**Activity**
Repeat the first line of the listing and each line after it, exactly, through the line containing "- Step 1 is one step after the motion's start".

**Data records**
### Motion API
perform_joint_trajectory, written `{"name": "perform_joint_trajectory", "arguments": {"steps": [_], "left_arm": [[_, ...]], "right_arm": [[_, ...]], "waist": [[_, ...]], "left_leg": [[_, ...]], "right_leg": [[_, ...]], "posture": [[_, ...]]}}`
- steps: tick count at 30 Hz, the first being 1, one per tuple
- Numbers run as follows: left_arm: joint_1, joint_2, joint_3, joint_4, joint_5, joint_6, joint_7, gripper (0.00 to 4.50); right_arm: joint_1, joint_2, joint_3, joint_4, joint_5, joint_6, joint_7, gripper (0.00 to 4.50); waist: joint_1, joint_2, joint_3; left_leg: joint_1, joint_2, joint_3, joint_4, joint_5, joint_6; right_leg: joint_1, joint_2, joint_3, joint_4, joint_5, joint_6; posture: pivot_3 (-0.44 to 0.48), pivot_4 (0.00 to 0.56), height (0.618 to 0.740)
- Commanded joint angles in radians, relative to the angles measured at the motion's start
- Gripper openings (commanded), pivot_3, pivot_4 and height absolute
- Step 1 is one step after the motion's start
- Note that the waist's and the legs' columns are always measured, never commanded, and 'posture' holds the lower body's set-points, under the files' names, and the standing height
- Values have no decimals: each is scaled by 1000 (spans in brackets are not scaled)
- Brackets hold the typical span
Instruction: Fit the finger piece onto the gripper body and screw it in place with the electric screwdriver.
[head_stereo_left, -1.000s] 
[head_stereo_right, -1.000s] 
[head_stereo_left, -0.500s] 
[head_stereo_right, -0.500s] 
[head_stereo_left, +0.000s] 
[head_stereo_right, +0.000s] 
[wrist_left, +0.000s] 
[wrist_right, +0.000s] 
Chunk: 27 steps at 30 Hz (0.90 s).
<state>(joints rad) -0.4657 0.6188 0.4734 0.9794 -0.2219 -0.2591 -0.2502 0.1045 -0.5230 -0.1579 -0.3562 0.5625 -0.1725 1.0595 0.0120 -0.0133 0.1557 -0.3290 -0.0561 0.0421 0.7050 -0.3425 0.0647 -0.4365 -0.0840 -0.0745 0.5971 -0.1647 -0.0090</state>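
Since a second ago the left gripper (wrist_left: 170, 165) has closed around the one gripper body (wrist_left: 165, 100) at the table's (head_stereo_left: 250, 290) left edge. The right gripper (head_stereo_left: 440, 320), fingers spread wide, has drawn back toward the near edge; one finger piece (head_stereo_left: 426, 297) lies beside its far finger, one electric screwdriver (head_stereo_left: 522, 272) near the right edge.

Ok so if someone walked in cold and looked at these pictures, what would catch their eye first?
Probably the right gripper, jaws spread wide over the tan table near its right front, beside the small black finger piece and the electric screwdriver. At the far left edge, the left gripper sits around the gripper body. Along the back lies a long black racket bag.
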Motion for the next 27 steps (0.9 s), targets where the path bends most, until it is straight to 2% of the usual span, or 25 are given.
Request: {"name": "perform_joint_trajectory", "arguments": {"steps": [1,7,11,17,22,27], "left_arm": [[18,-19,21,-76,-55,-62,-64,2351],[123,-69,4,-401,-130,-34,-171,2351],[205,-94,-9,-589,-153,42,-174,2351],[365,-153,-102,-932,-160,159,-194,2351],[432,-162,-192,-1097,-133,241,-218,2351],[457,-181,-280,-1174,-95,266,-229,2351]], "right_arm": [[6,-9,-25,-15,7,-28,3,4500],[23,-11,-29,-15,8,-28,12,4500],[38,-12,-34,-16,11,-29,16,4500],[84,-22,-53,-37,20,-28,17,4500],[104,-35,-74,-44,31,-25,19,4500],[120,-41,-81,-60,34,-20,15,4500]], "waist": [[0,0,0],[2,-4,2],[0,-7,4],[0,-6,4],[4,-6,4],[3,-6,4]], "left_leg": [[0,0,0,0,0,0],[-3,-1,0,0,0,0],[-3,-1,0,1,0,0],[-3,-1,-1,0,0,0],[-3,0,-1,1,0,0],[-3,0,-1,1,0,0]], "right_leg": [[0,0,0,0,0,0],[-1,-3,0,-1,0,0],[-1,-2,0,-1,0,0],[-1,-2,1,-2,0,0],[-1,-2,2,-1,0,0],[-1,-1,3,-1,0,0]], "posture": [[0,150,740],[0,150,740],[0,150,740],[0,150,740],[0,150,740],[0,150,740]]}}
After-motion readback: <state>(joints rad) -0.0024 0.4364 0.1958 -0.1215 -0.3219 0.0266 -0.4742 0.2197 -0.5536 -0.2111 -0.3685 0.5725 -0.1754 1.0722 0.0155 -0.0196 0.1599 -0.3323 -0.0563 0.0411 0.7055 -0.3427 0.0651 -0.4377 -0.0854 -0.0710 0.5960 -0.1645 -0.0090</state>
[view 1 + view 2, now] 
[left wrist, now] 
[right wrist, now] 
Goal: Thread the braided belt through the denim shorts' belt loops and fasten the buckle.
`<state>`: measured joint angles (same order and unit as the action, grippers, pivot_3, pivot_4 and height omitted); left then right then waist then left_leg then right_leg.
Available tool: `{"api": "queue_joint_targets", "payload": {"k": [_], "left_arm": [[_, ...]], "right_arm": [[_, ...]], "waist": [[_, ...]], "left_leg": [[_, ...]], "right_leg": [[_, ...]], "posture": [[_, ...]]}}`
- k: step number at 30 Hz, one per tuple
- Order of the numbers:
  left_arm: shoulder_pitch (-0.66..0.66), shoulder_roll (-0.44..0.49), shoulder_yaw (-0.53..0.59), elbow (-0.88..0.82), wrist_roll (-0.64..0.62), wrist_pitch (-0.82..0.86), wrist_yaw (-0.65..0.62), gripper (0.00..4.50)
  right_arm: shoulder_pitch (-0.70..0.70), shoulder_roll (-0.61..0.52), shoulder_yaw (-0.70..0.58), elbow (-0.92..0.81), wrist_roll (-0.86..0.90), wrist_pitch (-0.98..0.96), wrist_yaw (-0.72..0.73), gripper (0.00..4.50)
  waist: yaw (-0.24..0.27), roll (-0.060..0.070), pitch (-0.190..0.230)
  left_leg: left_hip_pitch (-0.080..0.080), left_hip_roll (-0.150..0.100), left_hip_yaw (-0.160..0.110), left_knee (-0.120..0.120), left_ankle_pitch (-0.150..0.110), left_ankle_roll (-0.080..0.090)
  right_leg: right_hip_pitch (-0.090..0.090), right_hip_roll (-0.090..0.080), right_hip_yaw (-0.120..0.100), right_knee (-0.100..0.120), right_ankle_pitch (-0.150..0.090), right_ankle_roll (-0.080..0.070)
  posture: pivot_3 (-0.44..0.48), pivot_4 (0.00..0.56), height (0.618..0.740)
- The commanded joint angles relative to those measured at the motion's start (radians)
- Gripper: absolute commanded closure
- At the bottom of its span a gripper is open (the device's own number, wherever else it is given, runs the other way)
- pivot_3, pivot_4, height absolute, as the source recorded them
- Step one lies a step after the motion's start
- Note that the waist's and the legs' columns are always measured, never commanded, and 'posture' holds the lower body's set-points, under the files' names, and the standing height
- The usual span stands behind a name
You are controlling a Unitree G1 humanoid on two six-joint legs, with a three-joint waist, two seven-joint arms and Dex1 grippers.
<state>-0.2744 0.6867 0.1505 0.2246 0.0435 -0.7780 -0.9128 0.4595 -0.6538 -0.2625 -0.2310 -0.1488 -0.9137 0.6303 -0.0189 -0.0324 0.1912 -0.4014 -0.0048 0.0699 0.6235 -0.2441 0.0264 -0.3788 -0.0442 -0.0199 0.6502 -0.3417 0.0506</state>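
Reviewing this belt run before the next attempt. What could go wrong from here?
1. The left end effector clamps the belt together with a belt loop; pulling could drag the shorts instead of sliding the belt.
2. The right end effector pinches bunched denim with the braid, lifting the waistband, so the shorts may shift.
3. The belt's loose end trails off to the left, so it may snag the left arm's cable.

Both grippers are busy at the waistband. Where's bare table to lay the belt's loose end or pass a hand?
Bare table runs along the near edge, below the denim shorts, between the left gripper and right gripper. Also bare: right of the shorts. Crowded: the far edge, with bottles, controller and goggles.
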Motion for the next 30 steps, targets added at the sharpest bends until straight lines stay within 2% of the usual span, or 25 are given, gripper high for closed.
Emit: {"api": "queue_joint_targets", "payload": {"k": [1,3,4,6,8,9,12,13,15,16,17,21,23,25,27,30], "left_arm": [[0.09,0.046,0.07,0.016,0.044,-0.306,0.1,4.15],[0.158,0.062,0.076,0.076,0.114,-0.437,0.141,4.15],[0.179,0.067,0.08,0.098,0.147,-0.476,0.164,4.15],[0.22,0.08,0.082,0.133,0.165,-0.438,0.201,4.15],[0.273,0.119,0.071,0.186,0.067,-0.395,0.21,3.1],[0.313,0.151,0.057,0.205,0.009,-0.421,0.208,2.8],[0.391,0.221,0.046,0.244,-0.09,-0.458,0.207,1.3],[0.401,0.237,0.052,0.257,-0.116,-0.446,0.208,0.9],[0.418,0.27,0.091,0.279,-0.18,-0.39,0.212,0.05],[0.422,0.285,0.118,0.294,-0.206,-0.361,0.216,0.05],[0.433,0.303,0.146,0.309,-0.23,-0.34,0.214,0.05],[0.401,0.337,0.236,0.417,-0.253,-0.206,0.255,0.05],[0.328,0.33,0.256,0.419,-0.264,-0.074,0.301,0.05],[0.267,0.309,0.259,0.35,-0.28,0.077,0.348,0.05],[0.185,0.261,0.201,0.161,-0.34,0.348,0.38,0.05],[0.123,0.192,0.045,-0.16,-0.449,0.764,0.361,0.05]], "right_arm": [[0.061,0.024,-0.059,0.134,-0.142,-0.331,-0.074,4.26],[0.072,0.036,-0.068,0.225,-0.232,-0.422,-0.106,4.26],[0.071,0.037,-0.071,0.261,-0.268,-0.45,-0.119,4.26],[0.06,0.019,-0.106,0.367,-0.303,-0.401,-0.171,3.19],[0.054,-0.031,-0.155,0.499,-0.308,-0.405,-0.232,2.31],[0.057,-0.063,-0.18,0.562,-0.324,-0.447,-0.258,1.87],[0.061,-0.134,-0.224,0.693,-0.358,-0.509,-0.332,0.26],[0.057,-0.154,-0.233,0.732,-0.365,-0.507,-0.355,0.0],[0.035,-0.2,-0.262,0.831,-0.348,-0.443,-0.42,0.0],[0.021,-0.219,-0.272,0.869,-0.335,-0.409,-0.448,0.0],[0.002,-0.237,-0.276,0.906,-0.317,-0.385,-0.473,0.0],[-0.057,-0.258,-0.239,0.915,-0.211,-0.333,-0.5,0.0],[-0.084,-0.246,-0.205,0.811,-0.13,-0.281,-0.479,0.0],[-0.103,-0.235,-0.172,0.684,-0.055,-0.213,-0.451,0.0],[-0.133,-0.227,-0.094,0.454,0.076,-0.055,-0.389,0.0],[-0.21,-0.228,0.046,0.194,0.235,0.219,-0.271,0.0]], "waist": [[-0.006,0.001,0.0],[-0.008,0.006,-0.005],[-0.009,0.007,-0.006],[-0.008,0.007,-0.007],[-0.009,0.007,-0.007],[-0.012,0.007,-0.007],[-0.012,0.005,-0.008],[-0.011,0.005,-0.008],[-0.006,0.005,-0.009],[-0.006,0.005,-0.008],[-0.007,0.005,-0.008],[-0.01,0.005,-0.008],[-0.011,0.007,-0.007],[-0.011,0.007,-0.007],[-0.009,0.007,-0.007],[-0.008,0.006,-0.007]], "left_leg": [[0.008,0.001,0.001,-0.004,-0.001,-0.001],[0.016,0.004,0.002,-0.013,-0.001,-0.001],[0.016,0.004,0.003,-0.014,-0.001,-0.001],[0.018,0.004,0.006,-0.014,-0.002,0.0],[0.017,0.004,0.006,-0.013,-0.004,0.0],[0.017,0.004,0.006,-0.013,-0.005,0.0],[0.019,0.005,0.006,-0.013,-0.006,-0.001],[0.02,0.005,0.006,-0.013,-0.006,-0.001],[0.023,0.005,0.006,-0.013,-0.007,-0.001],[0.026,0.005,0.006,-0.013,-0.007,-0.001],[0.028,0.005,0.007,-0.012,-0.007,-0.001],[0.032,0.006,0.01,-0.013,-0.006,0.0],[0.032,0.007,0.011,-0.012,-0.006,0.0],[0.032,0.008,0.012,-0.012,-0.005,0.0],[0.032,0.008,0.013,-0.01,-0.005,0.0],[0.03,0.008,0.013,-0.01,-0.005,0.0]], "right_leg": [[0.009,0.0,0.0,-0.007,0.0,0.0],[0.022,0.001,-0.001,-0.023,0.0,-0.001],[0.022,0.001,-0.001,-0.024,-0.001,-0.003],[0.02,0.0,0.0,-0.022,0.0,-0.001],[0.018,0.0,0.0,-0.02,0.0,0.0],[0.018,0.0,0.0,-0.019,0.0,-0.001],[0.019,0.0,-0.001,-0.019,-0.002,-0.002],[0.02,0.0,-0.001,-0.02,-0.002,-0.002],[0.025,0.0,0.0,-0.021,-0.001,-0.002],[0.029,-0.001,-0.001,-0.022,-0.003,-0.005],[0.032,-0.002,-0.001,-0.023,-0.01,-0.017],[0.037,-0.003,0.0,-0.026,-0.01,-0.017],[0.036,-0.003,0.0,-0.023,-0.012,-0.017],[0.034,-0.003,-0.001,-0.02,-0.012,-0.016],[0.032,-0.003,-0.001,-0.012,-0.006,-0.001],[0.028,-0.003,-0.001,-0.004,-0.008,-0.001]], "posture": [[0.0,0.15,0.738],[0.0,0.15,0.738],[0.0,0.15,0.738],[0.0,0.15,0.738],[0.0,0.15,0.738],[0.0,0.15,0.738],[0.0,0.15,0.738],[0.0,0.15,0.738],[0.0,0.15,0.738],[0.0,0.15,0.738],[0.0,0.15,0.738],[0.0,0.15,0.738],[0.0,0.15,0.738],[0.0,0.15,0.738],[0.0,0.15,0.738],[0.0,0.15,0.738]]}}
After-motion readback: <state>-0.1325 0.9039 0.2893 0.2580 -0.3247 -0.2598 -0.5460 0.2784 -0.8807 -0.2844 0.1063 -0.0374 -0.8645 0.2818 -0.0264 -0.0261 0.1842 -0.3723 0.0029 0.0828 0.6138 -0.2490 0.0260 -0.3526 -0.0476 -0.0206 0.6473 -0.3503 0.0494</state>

**Exercise result**
### Motion API
perform_joint_trajectory, written `{"name": "perform_joint_trajectory", "arguments": {"steps": [_], "left_arm": [[_, ...]], "right_arm": [[_, ...]], "waist": [[_, ...]], "left_leg": [[_, ...]], "right_leg": [[_, ...]], "posture": [[_, ...]]}}`
- steps: tick count at 30 Hz, the first being 1, one per tuple
- Numbers run as follows: left_arm: joint_1, joint_2, joint_3, joint_4, joint_5, joint_6, joint_7, gripper (0.00 to 4.50); right_arm: joint_1, joint_2, joint_3, joint_4, joint_5, joint_6, joint_7, gripper (0.00 to 4.50); waist: joint_1, joint_2, joint_3; left_leg: joint_1, joint_2, joint_3, joint_4, joint_5, joint_6; right_leg: joint_1, joint_2, joint_3, joint_4, joint_5, joint_6; posture: pivot_3 (-0.44 to 0.48), pivot_4 (0.00 to 0.56), height (0.618 to 0.740)
- Commanded joint angles in radians, relative to the angles measured at the motion's start
- Gripper openings (commanded), pivot_3, pivot_4 and height absolute
- Step 1 is one step after the motion's start

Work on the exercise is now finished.